Below this line is the material. Write out only its lines from the one containing "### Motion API" through the one containing "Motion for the", both kept, exactly.

Data provided:
..............................

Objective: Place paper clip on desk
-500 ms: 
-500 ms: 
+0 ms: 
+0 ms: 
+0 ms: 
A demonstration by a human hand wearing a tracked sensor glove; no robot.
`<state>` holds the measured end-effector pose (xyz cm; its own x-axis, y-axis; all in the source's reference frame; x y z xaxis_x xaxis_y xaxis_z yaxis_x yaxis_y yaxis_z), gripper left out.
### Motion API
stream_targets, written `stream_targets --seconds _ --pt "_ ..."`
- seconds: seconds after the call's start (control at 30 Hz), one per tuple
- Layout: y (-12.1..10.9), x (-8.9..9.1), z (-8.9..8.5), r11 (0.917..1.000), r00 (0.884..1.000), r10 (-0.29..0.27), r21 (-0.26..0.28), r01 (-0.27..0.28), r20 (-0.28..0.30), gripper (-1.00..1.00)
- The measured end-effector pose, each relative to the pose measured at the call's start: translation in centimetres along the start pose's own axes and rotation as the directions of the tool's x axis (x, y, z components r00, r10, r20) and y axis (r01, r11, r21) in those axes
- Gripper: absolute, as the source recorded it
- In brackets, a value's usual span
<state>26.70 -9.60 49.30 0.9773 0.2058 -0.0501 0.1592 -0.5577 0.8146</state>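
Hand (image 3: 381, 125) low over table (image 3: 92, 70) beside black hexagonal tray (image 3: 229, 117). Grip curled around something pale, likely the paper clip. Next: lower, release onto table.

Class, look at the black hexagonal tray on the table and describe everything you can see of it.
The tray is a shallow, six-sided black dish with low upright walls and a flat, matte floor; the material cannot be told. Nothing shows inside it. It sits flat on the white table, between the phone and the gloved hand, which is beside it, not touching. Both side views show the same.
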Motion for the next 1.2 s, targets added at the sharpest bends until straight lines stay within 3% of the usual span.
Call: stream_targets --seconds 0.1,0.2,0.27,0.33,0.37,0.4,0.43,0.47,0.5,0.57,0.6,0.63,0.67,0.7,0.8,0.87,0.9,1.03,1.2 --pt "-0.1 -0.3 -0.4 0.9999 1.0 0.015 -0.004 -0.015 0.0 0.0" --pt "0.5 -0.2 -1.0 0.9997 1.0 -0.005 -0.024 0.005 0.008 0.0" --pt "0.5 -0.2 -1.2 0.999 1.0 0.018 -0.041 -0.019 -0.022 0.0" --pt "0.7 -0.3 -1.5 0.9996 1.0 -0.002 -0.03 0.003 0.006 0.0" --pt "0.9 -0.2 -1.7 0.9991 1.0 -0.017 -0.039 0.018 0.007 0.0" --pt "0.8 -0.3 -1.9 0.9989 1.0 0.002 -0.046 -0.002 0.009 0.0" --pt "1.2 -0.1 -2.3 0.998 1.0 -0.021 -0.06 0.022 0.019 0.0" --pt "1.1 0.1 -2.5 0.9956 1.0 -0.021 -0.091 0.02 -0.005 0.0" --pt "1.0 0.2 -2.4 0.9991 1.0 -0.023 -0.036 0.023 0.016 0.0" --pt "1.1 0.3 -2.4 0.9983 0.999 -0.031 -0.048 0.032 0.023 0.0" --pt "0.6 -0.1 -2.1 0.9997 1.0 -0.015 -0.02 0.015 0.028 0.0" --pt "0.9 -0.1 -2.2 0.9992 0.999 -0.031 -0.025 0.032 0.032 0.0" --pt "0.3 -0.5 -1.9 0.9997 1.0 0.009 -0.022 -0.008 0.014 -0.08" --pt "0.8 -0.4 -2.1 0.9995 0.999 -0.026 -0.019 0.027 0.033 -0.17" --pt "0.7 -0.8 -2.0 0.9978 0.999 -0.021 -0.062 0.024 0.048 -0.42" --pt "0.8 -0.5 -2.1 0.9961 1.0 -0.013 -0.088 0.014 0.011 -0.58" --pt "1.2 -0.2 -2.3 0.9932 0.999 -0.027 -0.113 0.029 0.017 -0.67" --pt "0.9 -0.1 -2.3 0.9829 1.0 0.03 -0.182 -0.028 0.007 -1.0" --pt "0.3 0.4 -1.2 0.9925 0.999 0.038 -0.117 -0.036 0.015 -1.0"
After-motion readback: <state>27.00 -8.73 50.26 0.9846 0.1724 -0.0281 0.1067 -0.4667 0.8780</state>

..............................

Written solution:
### Motion API
stream_targets, written `stream_targets --seconds _ --pt "_ ..."`
- seconds: seconds after the call's start (control at 30 Hz), one per tuple
- Layout: y (-12.1..10.9), x (-8.9..9.1), z (-8.9..8.5), r11 (0.917..1.000), r00 (0.884..1.000), r10 (-0.29..0.27), r21 (-0.26..0.28), r01 (-0.27..0.28), r20 (-0.28..0.30), gripper (-1.00..1.00)
- The measured end-effector pose, each relative to the pose measured at the call's start: translation in centimetres along the start pose's own axes and rotation as the directions of the tool's x axis (x, y, z components r00, r10, r20) and y axis (r01, r11, r21) in those axes
- Gripper: absolute, as the source recorded it
- In brackets, a value's usual span
<state>26.70 -9.60 49.30 0.9773 0.2058 -0.0501 0.1592 -0.5577 0.8146</state>
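Hand (image 3: 381, 125) low over table (image 3: 92, 70) beside black hexagonal tray (image 3: 229, 117). Grip curled around something pale, likely the paper clip. Next: lower, release onto table.

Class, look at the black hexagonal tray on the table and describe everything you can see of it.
The tray is a shallow, six-sided black dish with low upright walls and a flat, matte floor; the material cannot be told. Nothing shows inside it. It sits flat on the white table, between the phone and the gloved hand, which is beside it, not touching. Both side views show the same.
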Motion for the next 1.2 s, targets added at the sharpest bends until straight lines stay within 3% of the usual span.

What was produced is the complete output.